Compulsively bipartisan Sen. Joe Manchin must be feeling a lot like Charlie Brown this morning, with the elusive football of Republican support nowhere to be found for the compromise voting rights bill he wrote, insisting he could get ten Republicans to vote for it. You all know how this ended, right? Via The Guardian:
The vote was 49-51 along party lines (Chuck Schumer, the majority leader, switched to vote no at the last minute in a procedural maneuver that will allow him to bring up the bill again for a vote). Because the filibuster requires 60 votes to proceed, Republicans succeeded in blocking the measure.
The bill, the Freedom to Vote Act, would impose significant new guardrails on the American democratic process and amount to the most significant overhaul of US elections in a generation. It would require every state to automatically register voters at motor vehicle agencies, offer 15 consecutive days of early voting and allow anyone to request a mail-in ballot. It would also set new standards to ensure voters are not wrongfully removed from the voter rolls, protect election officials against partisan interference, and set out clear alternatives people who lack ID to vote can use at the polls.

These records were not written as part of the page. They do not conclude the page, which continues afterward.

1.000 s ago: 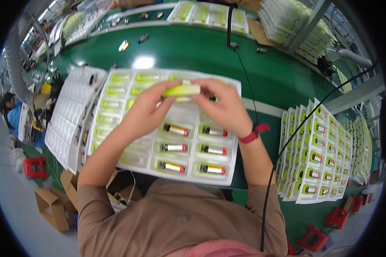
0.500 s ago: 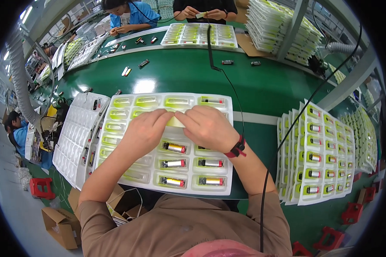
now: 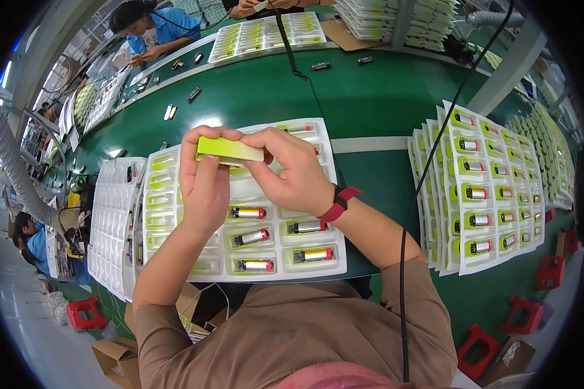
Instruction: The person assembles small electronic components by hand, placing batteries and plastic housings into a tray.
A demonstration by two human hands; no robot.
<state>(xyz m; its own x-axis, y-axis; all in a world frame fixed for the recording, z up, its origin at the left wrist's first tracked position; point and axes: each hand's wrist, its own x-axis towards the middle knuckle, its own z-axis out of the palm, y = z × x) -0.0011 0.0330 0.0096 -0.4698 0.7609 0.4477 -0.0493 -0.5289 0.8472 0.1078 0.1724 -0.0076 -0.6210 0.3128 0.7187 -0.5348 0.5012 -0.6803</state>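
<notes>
Between my two hands, above the tray, is a small rectangular plastic casing that fades from yellow-green to white point(image 3: 230, 149). My left hand point(image 3: 204, 185) grips its green end, thumb below and fingers over the top. The fingers of my right hand point(image 3: 291, 170) close on the pale end; a red strap point(image 3: 340, 204) circles that wrist. Beneath lies a white compartment tray point(image 3: 341, 259). Its left column carries yellow-green casings point(image 3: 163, 181). Nearer me, several pockets hold small battery cells with red ends, such as one silver-and-yellow cell point(image 3: 313, 255). My hands hide the tray's middle.
Another white tray point(image 3: 113, 220) leans at the left. Filled trays point(image 3: 477, 194) stand stacked on the right. A black cable point(image 3: 405, 259) hangs across my right side. Loose cells point(image 3: 193, 94) lie on the green worktable point(image 3: 240, 97). Two co-workers work across it; red stools point(image 3: 479, 353) stand below.
My hands have lifted the casing and tilted it, so its green face shows. My left hand has turned, thumb now underneath. The whole view has shifted and rotated slightly.
</notes>
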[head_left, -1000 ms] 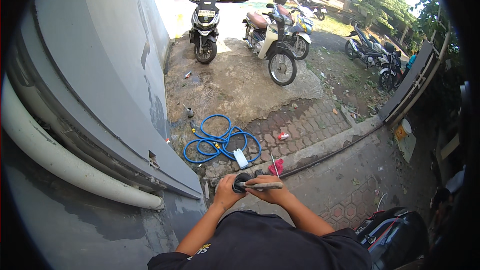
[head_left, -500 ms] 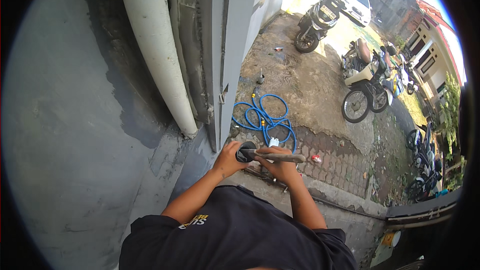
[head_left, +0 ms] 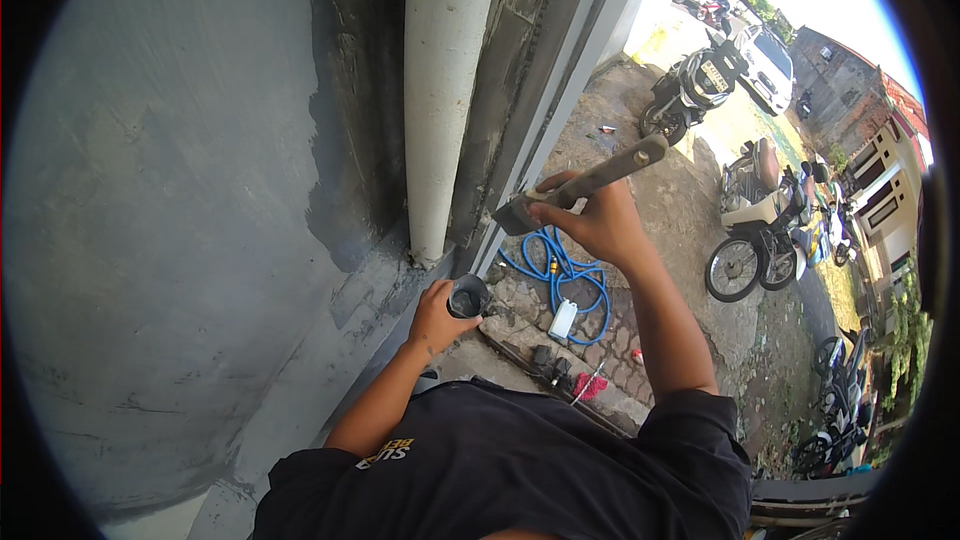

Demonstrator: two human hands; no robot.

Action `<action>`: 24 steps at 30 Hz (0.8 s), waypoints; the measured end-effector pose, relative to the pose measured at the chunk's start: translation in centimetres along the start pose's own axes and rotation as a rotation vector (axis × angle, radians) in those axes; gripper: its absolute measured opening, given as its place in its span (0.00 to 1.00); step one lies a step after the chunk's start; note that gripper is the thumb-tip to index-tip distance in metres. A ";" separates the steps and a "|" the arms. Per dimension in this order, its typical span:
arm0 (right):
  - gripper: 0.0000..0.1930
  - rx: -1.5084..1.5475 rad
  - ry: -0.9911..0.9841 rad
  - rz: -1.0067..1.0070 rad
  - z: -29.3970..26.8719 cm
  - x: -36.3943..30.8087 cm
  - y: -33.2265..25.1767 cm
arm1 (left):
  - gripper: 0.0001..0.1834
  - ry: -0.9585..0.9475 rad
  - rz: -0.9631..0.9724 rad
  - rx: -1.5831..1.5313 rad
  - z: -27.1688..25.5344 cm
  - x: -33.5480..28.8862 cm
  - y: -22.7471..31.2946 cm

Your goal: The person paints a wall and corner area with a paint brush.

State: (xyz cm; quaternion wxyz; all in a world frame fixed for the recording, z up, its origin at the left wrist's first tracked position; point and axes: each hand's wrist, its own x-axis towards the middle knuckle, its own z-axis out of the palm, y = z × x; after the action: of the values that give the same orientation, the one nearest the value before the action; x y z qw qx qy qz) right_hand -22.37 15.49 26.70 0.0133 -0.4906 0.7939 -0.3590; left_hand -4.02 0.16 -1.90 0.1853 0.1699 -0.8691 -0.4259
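My left hand (head_left: 436, 316) is wrapped round a small dark cup (head_left: 467, 297) with grey stuff inside, held low by the foot of the wall. Higher up, my right hand (head_left: 598, 217) grips a paintbrush (head_left: 628, 162) by the lower part of its worn handle. The handle points up to the right, and the dark brush head is down at the left against or very close to the grey door frame (head_left: 565, 90); whether it touches I cannot tell. A white pipe (head_left: 452, 90) runs down the wall just left of the frame.
The grey wall (head_left: 190, 190) fills the left side, with a darker patch beside the pipe. On the ground outside lie a coiled blue hose (head_left: 603, 305), a white bottle (head_left: 563, 319) and a pinkish-red cloth (head_left: 590, 386). Motorcycles (head_left: 757, 225) and a white car (head_left: 767, 65) stand beyond.
My right hand has lifted the paintbrush out of the cup and up to the door frame. My left hand keeps the cup low, and the view has turned toward the wall.
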 end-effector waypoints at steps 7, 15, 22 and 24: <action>0.19 -0.361 0.186 -0.160 -6.8 11.3 -6.6 | 0.45 -0.016 -0.061 -0.057 -0.9 0.5 -0.2; 0.16 -0.570 0.462 -0.218 -12.5 14.5 -18.2 | 0.42 0.040 -0.005 -0.081 -2.2 0.8 -0.3; 0.08 -0.691 0.771 -1.280 -17.9 15.5 -17.7 | 0.40 0.030 0.045 -0.122 -1.7 2.1 0.5; 0.11 -0.729 0.657 -1.128 -14.5 13.7 -15.3 | 0.40 0.043 0.044 -0.105 -1.8 1.8 0.2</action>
State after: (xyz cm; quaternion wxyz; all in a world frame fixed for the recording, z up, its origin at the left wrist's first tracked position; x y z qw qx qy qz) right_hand -23.07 8.76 50.93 -0.5742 -0.6642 0.4536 -0.1533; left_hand -4.80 -1.74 -0.41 0.2218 0.1502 -0.8450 -0.4629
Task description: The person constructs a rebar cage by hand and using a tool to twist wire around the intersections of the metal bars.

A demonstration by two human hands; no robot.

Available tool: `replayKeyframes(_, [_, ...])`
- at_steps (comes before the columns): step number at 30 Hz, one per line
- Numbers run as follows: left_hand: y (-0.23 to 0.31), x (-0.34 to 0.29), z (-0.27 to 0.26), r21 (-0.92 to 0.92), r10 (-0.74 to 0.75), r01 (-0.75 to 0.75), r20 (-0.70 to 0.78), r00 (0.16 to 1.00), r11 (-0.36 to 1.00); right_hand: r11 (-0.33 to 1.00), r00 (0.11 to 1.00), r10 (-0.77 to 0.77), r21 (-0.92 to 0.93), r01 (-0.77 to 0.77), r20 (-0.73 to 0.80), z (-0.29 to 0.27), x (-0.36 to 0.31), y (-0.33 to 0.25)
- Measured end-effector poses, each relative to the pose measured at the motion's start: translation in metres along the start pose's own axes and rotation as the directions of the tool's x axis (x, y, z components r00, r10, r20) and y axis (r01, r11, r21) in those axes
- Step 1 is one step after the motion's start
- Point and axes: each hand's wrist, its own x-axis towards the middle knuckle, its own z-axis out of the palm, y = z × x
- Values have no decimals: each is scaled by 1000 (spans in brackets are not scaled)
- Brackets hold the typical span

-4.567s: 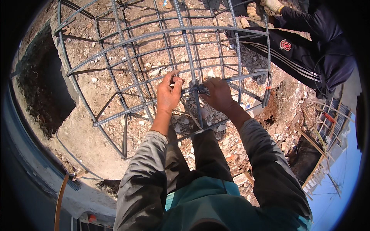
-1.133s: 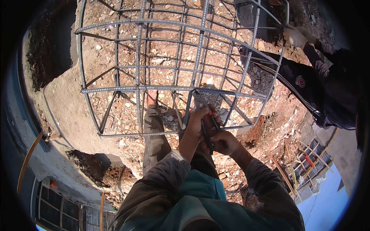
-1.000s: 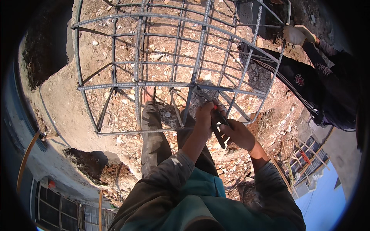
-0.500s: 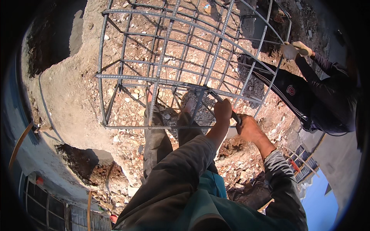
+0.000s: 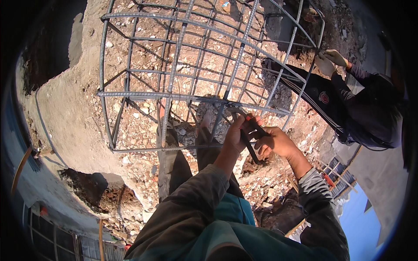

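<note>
A cage of ribbed steel rebar (image 5: 191, 94) stretches across the view ahead of me, with bars crossing in a grid. Near its closest long bar I hold dark pincers (image 5: 251, 150), their two handles spread apart. My left hand (image 5: 236, 135) is closed round the tool below its head, just beside a bar crossing. My right hand (image 5: 278, 143) has its fingers curled at the end of the other handle. The jaws lie close to the bars; whether they grip any wire is too small to tell.
At the right, a co-worker's gloved hands (image 5: 328, 62) touch the cage's far end. Rubble ground (image 5: 143, 117) lies under the cage. A pit (image 5: 93, 187) opens at the lower left, with another dark hollow (image 5: 50, 48) at the upper left.
The pincers' handles have come apart, where they were together before. My left hand has shifted left and down, and its fingers have loosened. The cage appears slightly further left in view.
</note>
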Motion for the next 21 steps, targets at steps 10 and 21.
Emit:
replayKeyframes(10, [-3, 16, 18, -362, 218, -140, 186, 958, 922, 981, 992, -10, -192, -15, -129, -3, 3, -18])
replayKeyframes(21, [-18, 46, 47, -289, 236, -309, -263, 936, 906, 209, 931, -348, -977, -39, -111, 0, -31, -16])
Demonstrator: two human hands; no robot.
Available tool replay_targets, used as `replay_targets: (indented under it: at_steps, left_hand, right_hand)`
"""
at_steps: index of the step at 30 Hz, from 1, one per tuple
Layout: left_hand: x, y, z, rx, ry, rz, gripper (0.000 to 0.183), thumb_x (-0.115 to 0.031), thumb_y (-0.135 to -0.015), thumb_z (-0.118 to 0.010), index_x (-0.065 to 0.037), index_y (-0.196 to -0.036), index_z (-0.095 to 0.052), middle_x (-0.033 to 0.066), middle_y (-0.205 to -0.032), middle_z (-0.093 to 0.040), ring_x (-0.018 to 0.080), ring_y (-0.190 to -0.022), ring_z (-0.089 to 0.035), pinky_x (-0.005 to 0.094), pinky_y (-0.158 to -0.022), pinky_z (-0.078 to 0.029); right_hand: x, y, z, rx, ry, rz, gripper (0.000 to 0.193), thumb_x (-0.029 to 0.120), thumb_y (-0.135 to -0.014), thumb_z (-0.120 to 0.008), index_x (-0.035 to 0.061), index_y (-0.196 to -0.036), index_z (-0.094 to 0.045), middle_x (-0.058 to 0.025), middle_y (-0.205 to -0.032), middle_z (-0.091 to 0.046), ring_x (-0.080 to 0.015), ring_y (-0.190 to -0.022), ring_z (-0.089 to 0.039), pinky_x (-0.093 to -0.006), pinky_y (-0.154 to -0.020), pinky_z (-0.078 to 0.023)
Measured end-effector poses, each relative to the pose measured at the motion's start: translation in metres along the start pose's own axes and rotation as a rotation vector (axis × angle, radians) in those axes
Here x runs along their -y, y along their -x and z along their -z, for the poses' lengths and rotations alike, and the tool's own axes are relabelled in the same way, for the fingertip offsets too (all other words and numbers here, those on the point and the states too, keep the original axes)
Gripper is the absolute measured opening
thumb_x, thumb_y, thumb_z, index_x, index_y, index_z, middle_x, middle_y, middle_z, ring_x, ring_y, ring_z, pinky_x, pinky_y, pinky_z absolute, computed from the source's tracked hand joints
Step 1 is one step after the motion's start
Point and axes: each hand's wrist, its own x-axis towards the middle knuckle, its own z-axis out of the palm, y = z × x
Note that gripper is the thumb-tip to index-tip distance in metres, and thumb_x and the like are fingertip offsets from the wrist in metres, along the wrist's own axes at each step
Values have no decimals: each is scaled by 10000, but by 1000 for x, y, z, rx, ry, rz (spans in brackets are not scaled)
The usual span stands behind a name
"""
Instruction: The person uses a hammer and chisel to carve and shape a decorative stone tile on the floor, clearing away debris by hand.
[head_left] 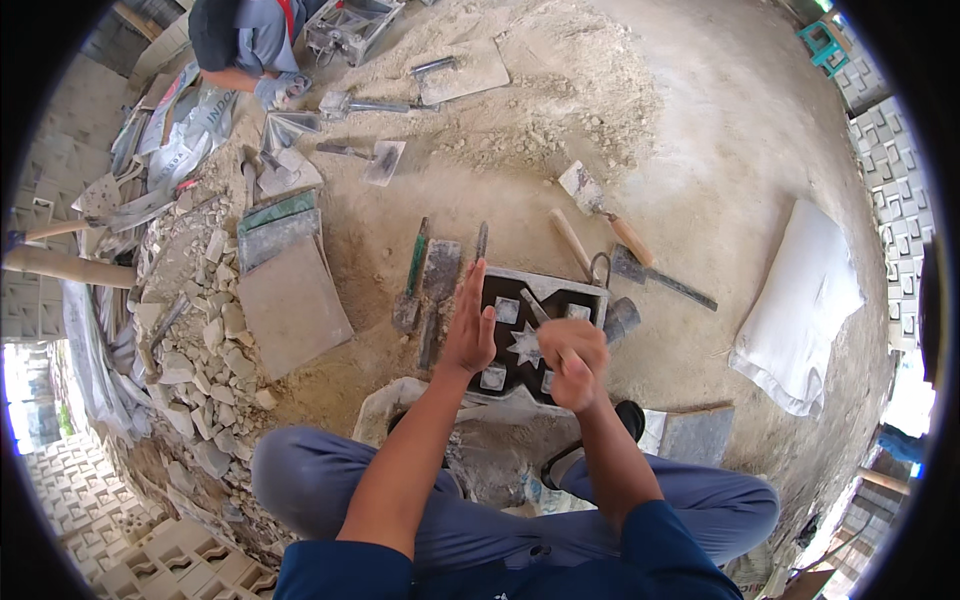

Speaking on the Senate floor after the vote, the majority leader, Chuck Schumer, criticized Republicans for opposing the measure and strongly hinted Democrats would move to change the filibuster rules around voting rights. The right to vote, Schumer said, was unlike other issues the Senate deals with. “It isn’t about regular old politics,” he said.
This TOTALLY PREDICTABLE outcome puts major pressure on Manchin, who insisted he could bring Republican support to his compromise version and thus protect his beloved Jim Crow filibuster. Okay, Joe, give it your best shot! Since Dems needed his vote, they patiently went along with his non-reality based plan.
Oh noes! Looks like that sucked!
Now Democrats will push Manchin to accept a carve-out for the talking filibuster proposed by Norm Ornstein and Al Franken, who both seem confident he'll accept it. But will the Goth Queen of Arizona go along, too? Stay tuned!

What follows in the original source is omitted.